Transcribe the whole listing below without changing a word, but leave out every image.

+++ Supplied data

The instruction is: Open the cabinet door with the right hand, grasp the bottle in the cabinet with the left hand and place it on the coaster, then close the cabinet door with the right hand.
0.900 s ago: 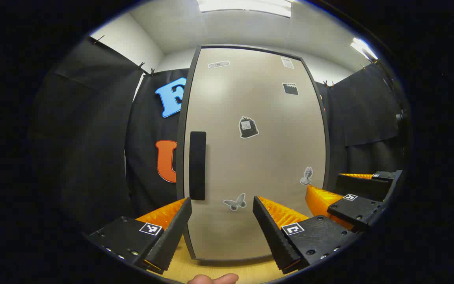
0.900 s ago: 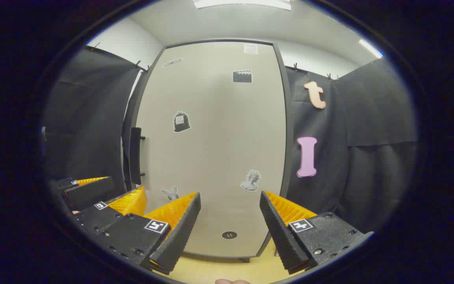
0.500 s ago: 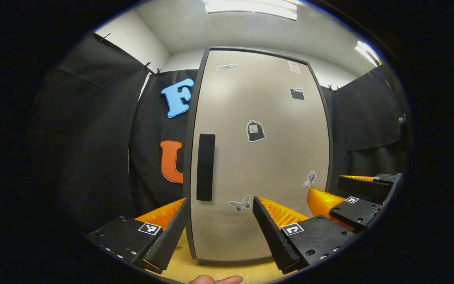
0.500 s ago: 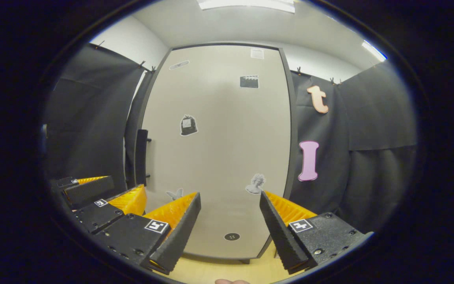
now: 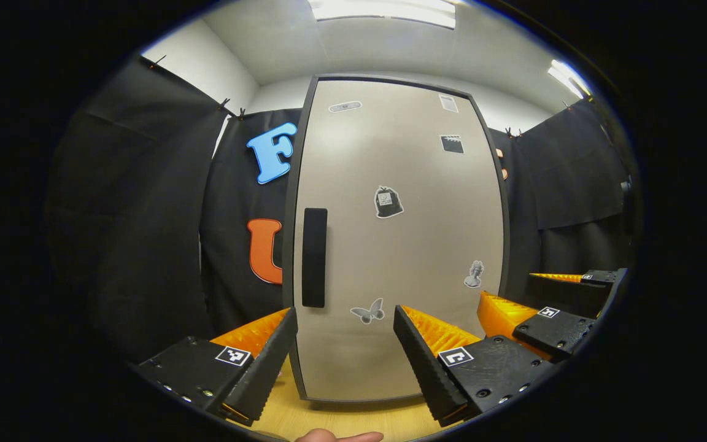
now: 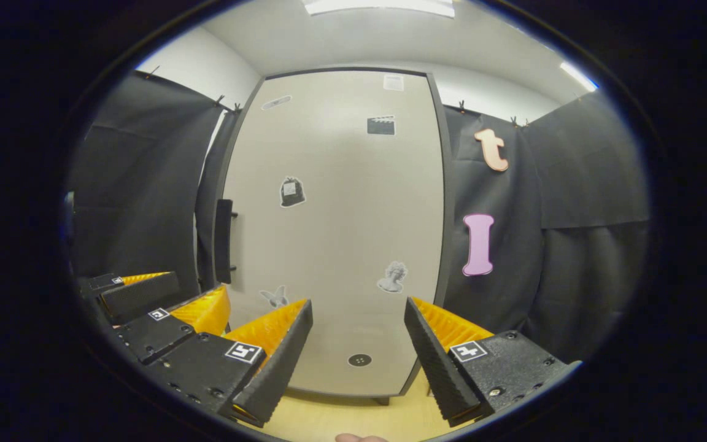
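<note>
In the left gripper view, the left gripper [image 5: 344,319] sits low in front of a tall cabinet [image 5: 292,202] whose door [image 5: 402,245] is closed. Its jaws are spread wide with nothing between them, and they are apart from the door. The door is pale with a dark frame and stands on a light wooden counter [image 5: 353,417]. A dark upright handle [image 5: 314,256] is fixed near the door's left edge, just above the left jaw. Small stickers dot the door, among them a butterfly [image 5: 367,311] low down between the jaws and a dark bag shape [image 5: 386,202] near the middle. The bottle cannot be seen; the closed door hides the inside of the cabinet. To the right and farther off, the right gripper [image 5: 513,288] shows, its jaws also spread and empty. A fingertip [image 5: 338,436] shows at the bottom edge.

In the right gripper view, the right gripper [image 6: 358,319] faces the same closed door [image 6: 341,233], jaws spread, gripping nothing and clear of the door. The handle [image 6: 223,240] stands out from the door's left edge, up and to the left of the jaws. A small dark round thing [image 6: 359,360] lies low between the jaws; whether it is on the door or the counter I cannot tell. The left gripper [image 6: 163,291] shows at lower left, jaws apart.
</note>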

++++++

Response:
The instruction is: Open the cabinet door with the right hand, grasp the bottle in the cabinet with the left hand and place it on the coaster, then close the cabinet door with the right hand.
0.900 s ago: 
0.900 s ago: 
0.500 s ago: 
0.500 s ago: 
now: 
now: 
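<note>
In the left gripper view, the left gripper [image 5: 344,319] sits low in front of a tall cabinet [image 5: 292,202] whose door [image 5: 402,245] is closed. Its jaws are spread wide with nothing between them, and they are apart from the door. The door is pale with a dark frame and stands on a light wooden counter [image 5: 353,417]. A dark upright handle [image 5: 314,256] is fixed near the door's left edge, just above the left jaw. Small stickers dot the door, among them a butterfly [image 5: 367,311] low down between the jaws and a dark bag shape [image 5: 386,202] near the middle. The bottle cannot be seen; the closed door hides the inside of the cabinet. To the right and farther off, the right gripper [image 5: 513,288] shows, its jaws also spread and empty. A fingertip [image 5: 338,436] shows at the bottom edge.

In the right gripper view, the right gripper [image 6: 358,319] faces the same closed door [image 6: 341,233], jaws spread, gripping nothing and clear of the door. The handle [image 6: 223,240] stands out from the door's left edge, up and to the left of the jaws. A small dark round thing [image 6: 359,360] lies low between the jaws; whether it is on the door or the counter I cannot tell. The left gripper [image 6: 163,291] shows at lower left, jaws apart.
</note>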

There is no more to add to the answer.